(PROBLEM DETAILS): Output the data below exactly, without images.
———
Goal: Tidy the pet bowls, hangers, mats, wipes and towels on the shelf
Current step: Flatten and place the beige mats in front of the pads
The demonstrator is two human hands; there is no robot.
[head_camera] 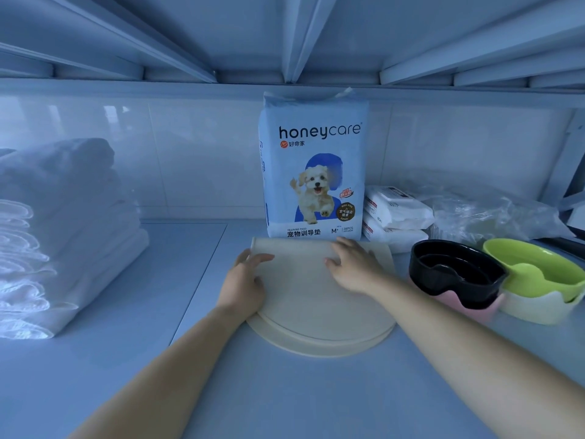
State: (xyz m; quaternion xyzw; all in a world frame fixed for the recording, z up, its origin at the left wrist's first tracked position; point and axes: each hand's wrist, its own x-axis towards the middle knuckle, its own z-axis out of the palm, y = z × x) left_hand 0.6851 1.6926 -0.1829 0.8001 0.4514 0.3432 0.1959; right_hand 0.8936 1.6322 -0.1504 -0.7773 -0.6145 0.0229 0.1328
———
(SOLUTION TO THE PROBLEM):
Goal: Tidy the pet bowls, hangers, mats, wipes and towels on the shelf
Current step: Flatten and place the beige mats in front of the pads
The demonstrator is two human hands; there is no robot.
[head_camera] 
State: (xyz m; quaternion xyzw; all in a world frame fixed for the recording, z up, its origin at the left wrist's first tracked position; point and axes: each hand's wrist, its own x-axis towards the middle knuckle, its own z-axis out of the palm, y = z × x) left_hand 0.6851 1.6926 -0.1829 0.8001 0.4514 0.3432 0.1959; right_hand 0.8936 1.6322 -0.1504 -0.7773 -0.6145 0.0229 0.1328

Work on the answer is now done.